One of the first punk rock bands of the 70s music revolution, and certainly the first in Ireland, the Radiators From Space came roaring out of a 7-inch 45 with (I'm gonna smash my Telecaster through the) 'Television Screen' in April of 1977, a month after 'White Riot'.
Before the year's end, a second 45 'Enemies' (sometimes NMEies) and the "TV Tube Heart" long-player had appeared. Although the second single was on there, the debut was recorded in an altogether more relaxed style, presaging that there would be more to the Radiators than three chords and a polemic.
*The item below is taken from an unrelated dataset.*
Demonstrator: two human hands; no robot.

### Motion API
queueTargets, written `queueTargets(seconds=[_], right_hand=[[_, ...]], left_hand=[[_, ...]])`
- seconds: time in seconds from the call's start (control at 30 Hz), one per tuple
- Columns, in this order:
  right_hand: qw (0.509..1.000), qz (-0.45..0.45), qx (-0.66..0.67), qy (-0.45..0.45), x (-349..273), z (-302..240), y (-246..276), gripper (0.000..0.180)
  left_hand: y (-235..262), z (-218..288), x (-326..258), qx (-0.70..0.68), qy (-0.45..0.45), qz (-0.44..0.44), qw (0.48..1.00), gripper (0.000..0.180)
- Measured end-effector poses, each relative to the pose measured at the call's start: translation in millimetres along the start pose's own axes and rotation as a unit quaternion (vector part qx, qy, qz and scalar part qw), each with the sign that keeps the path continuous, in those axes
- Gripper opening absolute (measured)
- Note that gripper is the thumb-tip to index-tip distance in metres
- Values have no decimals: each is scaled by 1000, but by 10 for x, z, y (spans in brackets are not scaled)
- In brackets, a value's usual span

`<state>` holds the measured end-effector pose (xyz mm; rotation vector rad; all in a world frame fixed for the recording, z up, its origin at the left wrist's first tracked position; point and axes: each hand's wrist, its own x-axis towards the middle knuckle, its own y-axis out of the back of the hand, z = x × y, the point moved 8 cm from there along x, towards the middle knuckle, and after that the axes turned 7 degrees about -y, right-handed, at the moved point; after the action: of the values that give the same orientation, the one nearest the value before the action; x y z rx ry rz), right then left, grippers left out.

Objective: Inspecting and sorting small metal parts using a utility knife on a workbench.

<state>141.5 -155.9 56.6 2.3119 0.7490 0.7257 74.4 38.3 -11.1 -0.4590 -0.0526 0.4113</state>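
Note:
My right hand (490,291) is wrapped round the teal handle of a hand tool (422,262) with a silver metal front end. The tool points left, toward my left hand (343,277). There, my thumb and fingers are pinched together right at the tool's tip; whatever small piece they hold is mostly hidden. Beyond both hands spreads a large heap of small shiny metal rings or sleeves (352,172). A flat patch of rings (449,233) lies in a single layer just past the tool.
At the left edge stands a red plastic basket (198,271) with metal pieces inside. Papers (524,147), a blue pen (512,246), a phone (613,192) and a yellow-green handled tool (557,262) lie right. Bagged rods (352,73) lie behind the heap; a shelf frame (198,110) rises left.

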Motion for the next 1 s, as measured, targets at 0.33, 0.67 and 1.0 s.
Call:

In fact, they were obviously more sophisticated players than some of their contemporaries.
The album was a full-on assault on all that any self-respecting youth would find wrong about the world at the time. All band members contributed to the songs, but it was Philip Chevron's acerbic, angry, pointed and literary lyrics that gave the band such an edge. Philip strutted a gritty lead guitar counterpointing Pete Holidai's underpinning rhythm, with Mark Megaray's flowing bass lines belying the instrument's more usual role to sit in with drummer Jimmy Crashe's taut, driving rhythm. Steve Rapid fronted the band on some tracks, but Pete and Philip carried most of the lead vocals. Steve left before the record came out - he became a successful graphic designer and has re-imagined the sleeve for this 10-inch issue. He also designed the original.
A second album, "Ghostown", produced by Tony Visconti, came out in 1979, hailed now as one of the classic Irish albums of all time. Over the years the band periodically re-formed, first with the gay love song of great yearning 'Under Cleary's Clock', and then making two more great albums in "Trouble Pilgrim" and "Sound City Beat", covering great Irish 45s of the 60s and early 70s.
Philip went on to a career as a Pogue, sadly leaving us way too young in 2013. Mark Megaray likewise departed at an early age. Pete and Steve keep the flame alive with Trouble Pilgrims, and if you are lucky you can catch them at a Dublin club sometime - well worth it.
But "TV Tube Heart" is where it all started for Dublin's finest.